On the Loss Landscape of Adversarial Training: Identifying Challenges and How to Overcome Them
Chen Liu, Mathieu Salzmann, Tao Lin, Ryota Tomioka, Sabine S\"usstrunk

TL;DR
This paper investigates how adversarial training affects the loss landscape of machine learning models, revealing challenges like increased curvature and scattered gradients, and proposes a periodic adversarial scheduling strategy to improve training outcomes.
Contribution
The paper provides analytical and numerical insights into the loss landscape under adversarial training and introduces PAS to mitigate associated optimization challenges.
Findings
Adversarial loss landscapes have higher curvature and scattered gradients.
Large adversarial budgets hinder escape from suboptimal initializations.

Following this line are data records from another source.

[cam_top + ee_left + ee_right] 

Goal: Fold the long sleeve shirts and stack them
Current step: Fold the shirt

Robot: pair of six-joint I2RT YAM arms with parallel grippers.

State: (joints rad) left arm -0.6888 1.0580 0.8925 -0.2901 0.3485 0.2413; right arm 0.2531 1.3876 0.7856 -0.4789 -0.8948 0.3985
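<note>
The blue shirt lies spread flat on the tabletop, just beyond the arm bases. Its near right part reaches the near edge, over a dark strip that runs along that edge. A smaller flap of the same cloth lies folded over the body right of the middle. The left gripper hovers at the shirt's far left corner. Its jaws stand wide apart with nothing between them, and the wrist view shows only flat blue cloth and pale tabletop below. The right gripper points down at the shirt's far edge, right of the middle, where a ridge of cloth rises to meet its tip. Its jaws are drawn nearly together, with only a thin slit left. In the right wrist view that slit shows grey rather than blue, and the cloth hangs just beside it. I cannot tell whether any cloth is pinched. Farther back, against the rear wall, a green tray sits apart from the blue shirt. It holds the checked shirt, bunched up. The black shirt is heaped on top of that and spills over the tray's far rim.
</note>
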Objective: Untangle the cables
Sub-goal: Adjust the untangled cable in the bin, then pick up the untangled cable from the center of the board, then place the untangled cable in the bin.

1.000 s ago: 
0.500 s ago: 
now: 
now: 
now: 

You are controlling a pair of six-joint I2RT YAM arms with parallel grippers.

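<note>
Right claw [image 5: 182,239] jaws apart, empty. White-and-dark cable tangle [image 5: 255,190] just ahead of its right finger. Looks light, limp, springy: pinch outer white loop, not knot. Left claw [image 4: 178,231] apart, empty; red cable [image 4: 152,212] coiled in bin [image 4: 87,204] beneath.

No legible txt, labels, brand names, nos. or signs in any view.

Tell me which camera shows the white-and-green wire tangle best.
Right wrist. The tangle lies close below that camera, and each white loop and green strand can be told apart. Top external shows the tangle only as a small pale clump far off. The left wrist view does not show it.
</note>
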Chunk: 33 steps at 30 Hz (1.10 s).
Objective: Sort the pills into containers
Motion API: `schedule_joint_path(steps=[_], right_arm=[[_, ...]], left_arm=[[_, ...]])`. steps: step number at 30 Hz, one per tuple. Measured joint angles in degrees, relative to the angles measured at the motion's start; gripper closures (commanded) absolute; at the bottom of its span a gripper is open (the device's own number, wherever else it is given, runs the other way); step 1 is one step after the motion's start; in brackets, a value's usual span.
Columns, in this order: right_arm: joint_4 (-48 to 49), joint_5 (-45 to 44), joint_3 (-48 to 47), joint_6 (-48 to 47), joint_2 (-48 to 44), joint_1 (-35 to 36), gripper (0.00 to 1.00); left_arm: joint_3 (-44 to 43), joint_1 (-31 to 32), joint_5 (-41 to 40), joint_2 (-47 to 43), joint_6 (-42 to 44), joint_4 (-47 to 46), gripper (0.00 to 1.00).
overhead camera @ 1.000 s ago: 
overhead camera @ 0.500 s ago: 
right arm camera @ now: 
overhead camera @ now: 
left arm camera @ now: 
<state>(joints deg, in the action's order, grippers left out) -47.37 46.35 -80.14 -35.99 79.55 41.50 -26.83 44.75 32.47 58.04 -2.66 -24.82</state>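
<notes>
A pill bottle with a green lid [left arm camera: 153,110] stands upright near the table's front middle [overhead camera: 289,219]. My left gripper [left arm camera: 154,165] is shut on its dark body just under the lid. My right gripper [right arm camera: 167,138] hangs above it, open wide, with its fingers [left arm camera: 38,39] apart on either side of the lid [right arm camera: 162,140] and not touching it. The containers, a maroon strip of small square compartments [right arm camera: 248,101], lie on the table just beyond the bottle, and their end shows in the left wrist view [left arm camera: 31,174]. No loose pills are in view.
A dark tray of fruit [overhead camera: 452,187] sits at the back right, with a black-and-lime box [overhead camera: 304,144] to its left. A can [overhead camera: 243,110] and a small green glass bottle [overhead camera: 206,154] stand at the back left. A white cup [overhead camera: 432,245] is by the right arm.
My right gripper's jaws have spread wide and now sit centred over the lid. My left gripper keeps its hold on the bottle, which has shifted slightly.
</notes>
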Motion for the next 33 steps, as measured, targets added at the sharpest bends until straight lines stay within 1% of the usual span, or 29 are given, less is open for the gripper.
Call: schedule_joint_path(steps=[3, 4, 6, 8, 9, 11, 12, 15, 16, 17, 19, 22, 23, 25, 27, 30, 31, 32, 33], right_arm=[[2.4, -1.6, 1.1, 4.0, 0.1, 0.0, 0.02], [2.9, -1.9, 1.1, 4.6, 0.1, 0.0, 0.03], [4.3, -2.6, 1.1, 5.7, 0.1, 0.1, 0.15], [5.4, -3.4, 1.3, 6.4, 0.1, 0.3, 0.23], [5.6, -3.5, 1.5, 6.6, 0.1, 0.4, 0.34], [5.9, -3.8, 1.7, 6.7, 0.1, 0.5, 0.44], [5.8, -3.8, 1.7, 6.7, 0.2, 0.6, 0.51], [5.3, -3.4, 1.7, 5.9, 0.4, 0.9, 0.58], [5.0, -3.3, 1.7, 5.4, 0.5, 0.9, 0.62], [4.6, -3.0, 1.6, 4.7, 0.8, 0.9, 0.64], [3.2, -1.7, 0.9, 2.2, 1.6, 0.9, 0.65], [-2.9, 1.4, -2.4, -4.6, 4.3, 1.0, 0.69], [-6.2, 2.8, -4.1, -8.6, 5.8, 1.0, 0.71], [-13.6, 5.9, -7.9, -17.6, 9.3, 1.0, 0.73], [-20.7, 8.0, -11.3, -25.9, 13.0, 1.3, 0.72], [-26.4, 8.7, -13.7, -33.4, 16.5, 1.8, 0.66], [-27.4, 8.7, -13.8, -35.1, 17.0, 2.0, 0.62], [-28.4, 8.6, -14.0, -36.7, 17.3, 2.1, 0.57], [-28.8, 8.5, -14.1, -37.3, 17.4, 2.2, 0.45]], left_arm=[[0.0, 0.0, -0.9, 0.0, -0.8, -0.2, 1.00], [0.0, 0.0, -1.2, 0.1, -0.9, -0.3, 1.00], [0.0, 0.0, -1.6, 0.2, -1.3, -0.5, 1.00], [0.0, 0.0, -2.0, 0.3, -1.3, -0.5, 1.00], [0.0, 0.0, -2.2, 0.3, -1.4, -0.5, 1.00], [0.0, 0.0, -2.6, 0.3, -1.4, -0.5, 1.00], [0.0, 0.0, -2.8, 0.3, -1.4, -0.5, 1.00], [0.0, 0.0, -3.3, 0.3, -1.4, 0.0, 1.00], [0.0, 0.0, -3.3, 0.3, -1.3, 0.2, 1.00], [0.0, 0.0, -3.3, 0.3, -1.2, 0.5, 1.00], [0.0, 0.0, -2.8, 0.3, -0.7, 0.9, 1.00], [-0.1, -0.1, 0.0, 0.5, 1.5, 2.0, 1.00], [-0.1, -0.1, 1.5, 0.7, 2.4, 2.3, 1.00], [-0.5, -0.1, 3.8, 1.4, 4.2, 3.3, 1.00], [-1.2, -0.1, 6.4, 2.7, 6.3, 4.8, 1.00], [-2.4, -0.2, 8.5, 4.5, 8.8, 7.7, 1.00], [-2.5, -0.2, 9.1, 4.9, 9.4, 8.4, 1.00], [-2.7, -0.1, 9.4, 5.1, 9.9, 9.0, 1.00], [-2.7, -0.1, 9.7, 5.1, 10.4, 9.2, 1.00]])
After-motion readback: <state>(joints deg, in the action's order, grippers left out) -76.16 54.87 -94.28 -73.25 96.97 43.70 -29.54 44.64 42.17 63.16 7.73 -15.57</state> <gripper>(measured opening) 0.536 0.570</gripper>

PAS improves training robustness and reduces sensitivity to learning rate.
Abstract
We analyze the influence of adversarial training on the loss landscape of machine learning models. To this end, we first provide analytical studies of the properties of adversarial loss functions under different adversarial budgets. We then demonstrate that the adversarial loss landscape is less favorable to optimization, due to increased curvature and more scattered gradients. Our conclusions are validated by numerical analyses, which show that training under large adversarial budgets impede the escape from suboptimal random initialization, cause non-vanishing gradients and make the model find sharper minima. Based on these observations, we show that a periodic adversarial scheduling (PAS) strategy can effectively overcome these challenges, yielding better results than vanilla adversarial training while being much less sensitive to the choice of learning rate.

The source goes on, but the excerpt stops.